> [Your instructions]: Restate word for word the lines of the entries below, starting with the line that holds "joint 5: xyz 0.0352" and ending with the line that holds "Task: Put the", and no others.

Stored items from a collection
◇ ◇ ◇ ◇
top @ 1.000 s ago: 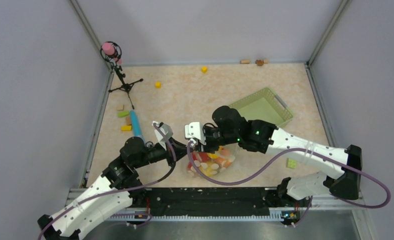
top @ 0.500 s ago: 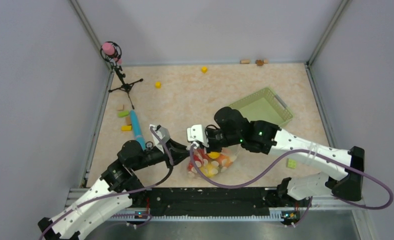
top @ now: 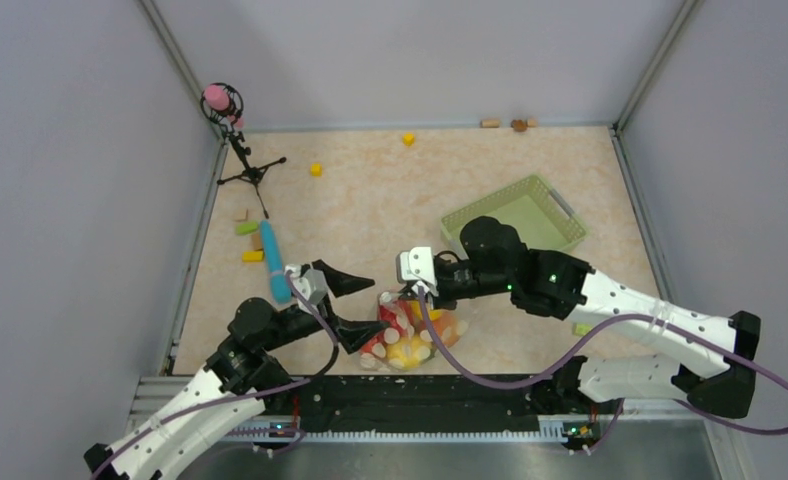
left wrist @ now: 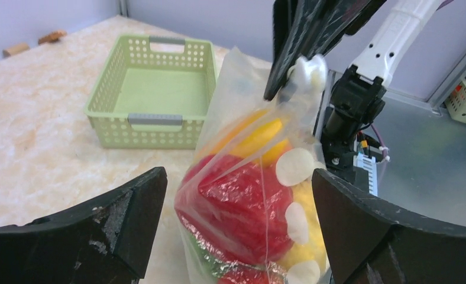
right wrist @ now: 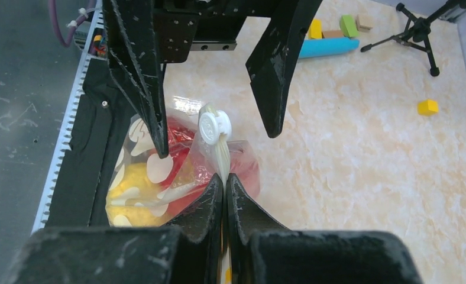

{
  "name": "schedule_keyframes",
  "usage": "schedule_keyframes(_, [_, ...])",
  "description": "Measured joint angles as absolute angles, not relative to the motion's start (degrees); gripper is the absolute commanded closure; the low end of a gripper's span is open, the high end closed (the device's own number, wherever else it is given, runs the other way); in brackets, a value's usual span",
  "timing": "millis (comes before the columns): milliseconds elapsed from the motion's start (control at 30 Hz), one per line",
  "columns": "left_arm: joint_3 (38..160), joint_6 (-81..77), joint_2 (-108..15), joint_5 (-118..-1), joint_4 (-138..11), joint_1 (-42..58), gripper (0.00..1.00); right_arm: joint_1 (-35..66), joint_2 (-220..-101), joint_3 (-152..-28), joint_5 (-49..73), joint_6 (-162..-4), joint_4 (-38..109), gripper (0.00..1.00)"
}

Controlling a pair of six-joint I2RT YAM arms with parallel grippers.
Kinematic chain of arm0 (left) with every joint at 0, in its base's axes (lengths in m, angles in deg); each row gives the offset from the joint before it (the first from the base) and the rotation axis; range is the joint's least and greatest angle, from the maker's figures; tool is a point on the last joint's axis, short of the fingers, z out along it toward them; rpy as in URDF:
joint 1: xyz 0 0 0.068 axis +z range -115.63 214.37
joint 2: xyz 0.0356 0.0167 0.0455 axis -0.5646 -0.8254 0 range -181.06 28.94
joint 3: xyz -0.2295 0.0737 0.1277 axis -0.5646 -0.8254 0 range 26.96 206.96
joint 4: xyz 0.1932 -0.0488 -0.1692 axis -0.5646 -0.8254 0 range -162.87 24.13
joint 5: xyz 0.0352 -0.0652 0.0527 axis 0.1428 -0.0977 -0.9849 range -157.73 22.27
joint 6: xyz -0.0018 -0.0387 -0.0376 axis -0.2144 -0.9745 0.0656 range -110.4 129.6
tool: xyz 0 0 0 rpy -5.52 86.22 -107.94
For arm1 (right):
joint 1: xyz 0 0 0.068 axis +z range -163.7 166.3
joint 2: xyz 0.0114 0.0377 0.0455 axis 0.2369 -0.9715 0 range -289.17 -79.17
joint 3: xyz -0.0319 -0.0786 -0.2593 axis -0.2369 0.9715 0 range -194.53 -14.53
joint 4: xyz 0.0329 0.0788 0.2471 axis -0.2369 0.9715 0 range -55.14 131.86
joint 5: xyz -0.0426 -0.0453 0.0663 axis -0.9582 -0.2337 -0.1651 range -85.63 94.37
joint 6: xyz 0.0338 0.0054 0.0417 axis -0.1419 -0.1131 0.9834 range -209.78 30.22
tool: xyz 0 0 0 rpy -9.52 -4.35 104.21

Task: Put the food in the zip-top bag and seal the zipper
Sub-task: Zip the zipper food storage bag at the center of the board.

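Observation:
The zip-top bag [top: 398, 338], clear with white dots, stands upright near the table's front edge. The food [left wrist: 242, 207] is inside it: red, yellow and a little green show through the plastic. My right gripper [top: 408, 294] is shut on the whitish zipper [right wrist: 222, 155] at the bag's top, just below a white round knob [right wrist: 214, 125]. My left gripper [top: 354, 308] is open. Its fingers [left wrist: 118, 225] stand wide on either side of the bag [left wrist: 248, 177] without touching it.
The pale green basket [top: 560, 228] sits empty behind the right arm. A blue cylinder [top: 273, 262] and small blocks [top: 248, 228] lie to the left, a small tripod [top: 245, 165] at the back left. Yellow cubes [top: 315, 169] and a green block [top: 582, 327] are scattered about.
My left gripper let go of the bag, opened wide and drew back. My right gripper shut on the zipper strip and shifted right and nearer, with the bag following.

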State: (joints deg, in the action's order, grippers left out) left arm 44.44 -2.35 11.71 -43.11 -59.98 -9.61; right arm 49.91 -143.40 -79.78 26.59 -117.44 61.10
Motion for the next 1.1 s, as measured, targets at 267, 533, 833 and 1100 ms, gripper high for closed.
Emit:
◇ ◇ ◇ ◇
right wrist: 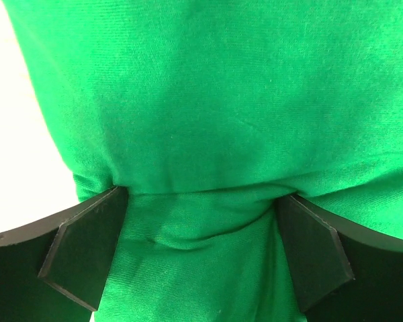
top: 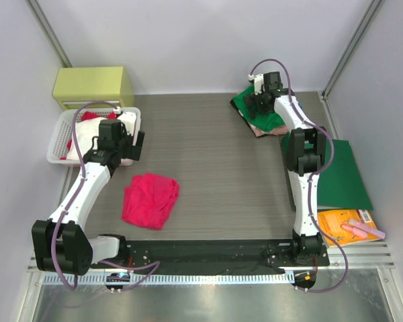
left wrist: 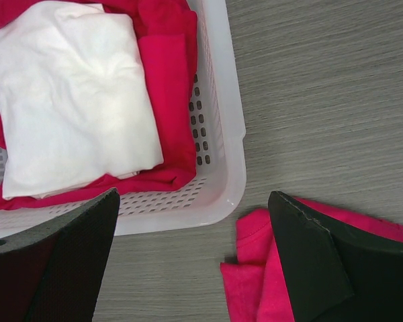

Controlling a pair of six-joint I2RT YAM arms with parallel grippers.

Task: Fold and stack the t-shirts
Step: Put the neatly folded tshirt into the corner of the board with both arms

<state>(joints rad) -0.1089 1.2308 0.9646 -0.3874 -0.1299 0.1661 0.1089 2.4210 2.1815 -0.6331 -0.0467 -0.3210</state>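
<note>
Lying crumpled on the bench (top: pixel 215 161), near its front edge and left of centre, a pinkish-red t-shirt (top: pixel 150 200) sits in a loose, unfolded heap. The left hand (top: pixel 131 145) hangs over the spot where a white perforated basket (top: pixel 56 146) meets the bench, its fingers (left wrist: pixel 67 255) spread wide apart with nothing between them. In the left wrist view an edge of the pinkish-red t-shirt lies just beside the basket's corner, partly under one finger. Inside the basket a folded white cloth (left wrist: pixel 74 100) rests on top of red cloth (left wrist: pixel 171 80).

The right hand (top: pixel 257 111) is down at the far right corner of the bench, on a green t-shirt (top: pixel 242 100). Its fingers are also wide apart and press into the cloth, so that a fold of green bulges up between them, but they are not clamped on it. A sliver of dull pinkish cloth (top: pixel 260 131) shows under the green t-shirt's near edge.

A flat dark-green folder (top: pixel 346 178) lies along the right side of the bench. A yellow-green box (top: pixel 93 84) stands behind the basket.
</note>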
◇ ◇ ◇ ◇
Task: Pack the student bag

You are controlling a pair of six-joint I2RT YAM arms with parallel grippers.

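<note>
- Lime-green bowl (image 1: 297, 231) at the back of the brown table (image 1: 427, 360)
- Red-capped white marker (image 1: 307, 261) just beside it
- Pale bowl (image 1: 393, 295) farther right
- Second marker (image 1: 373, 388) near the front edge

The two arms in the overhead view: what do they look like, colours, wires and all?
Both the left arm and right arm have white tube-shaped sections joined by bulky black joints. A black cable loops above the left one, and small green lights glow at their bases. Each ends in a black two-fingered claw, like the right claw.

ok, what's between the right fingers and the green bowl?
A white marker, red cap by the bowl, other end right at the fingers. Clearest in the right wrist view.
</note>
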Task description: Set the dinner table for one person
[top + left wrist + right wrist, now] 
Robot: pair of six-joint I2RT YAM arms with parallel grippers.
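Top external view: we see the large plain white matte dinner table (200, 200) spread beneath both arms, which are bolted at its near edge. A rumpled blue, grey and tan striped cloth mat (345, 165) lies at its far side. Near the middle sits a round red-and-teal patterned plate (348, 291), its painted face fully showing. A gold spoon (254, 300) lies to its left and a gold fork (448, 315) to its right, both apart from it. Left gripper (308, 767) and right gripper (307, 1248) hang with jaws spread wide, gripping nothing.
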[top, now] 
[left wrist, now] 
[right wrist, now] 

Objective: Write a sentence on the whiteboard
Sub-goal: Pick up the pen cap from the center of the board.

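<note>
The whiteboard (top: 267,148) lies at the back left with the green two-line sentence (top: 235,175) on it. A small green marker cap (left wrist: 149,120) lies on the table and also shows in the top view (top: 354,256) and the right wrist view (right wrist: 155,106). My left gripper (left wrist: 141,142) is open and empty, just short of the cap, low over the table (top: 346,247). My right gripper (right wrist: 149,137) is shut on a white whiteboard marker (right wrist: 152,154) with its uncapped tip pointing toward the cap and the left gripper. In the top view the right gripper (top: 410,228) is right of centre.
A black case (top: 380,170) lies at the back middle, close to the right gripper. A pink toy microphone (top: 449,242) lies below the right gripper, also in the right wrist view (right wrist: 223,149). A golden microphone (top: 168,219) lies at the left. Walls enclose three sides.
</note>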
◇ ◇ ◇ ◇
> [Answer to this task]:
joint 5: xyz 0.0352 -0.0652 0.0527 axis 0.1428 -0.0977 -0.9849 range -157.73 22.27
joint 6: xyz -0.0018 -0.0387 -0.0376 axis -0.2144 -0.9745 0.0656 range -110.4 129.6
tool: xyz 0 0 0 rpy -5.52 86.22 -107.94
For arm1 (right):
joint 1: xyz 0 0 0.068 axis +z range -163.7 166.3
joint 2: xyz 0.0114 0.0377 0.0455 axis 0.2369 -0.9715 0 range -289.17 -79.17
joint 3: xyz -0.0319 -0.0786 -0.2593 axis -0.2369 0.9715 0 range -194.53 -14.53
joint 4: xyz 0.0329 0.0788 0.2471 axis -0.2369 0.9715 0 range -55.14 131.86
joint 5: xyz -0.0426 -0.0453 0.0663 axis -0.9582 -0.2337 -0.1651 range -85.63 94.37
joint 6: xyz 0.0338 0.0054 0.0417 axis -0.1419 -0.1131 0.9834 range -209.78 30.22
tool: xyz 0 0 0 rpy -9.52 -4.35 104.21

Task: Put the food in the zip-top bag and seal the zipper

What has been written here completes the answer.